The emphasis on decarbonisation and the race towards net-zero emissions are driving the order book of Thermax Group. Ashish Bhandari, MD and CEO of the company said around 75% of the total orders received during FY22 were for Thermax’s green offerings. The capital expenditure plans of steel and chemical companies have also contributed to the order inflow.

The company’s order pipeline continued to be strong with a healthy enquiry pipeline from cement, steel, sugar, F&B and petrochemicals due to increased capital expenditure in the private sector and government policies, including the PLI scheme.

The company considers all non-fossil fuel-based businesses or applications in the energy and environment segment as green. Some of the green orders include contracts for biomass-based Build-Own-Operate solutions, waste-to-energy projects, new energy offerings, contracts for flue gas desulphurisation, waste recycling and zero liquid discharge plants.

Bhandari is keenly watching the performance of India’s first biorefinery to produce cellulosic ethanol from bamboo biomass. The Assam Bio-Refinery is getting ready to be commissioned. A joint venture of Numaligarh Refinery, Fortum and Chempolis, the biorefinery is targeting large-scale production of second-generation (2G) ethanol. Thermax has executed a combined heat and power cogeneration plant at the biorefinery. It will be using wastes and byproducts such as bio-coal and stillage cake emanating from the biorefinery during the bio-ethanol production process to generate process steam and power simultaneously.

Bhandari is confident that the success of this plant would play a significant role in growing this business with a lot of similar ethanol plants coming up in the country. The policy push to ramp up ethanol production has helped the company secure orders from the sugar and distillery sector.

On the biomass side, Thermax had crossed 30 plants in India on a build-and-operate basis with long-term contracts.

Thermax is expecting growth across its green portfolio — waste to heat recovery, water and waste treatment, absorption chillers and solar offerings. The company has done two projects in the industrial solar segment and committed delivery of 25 MW in Tamil Nadu and Maharashtra. Thermax intends to deliver 1 gigawatt of solar assets over the next three to five years.

In the flue gas desulfurisation (FGD) business, the company expects orders from the private sector. Thermax had FGD orders of about `1,400 crore and sulphur recovery orders of about `1,200 crore during FY22. All this helped Thermax report its highest-ever orders in the last 12 quarters during the March quarter.

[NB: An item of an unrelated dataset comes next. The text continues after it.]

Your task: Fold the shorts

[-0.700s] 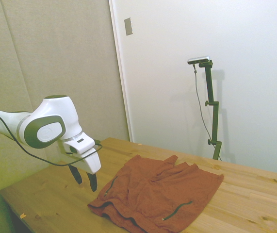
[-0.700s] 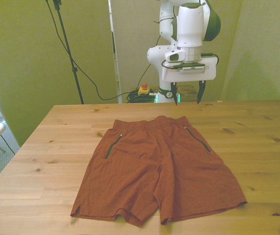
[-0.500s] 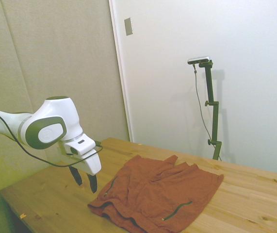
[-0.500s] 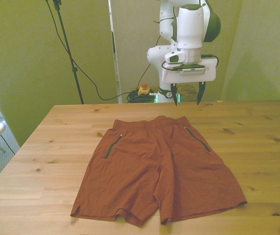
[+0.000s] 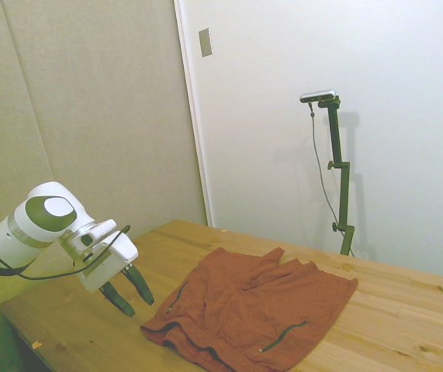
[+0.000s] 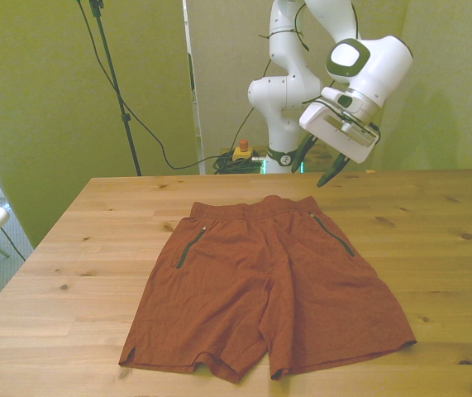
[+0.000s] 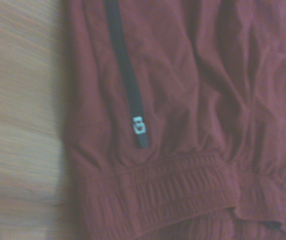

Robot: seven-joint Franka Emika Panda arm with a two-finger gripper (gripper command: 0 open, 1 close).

While revenues and order inflows continue to grow, profitability during Q4FY22 was down 4%, which Bhandari attributed to a significant rise in input costs. All-time high steel prices, as well as the continuously rising fuel prices, had impacted the margins of the company during Q4FY22. The geopolitical scenario, too, has disrupted the supply chain. The chemicals business saw deliveries impacted by the geopolitical situation, and freight and logistic challenges. The price rise of inputs ranged from 15% to 80%, Bhandari said.

They were able to pass some of the cost increases to customers and manage through productivity improvement. Rising commodity prices were a risk as many of the contracts had no price increase clause, he added. In some cases, the company has gone back to the customer for renegotiating the contract. But in two large size deals, Thermax had to take some harsh steps and let the bids expire and not do the project, Bhandari said.

Bhandari remains optimistic about the situation improving and said Thermax would be looking at a Capex programme for two of their major product lines. The approvals and investments were expected in FY23.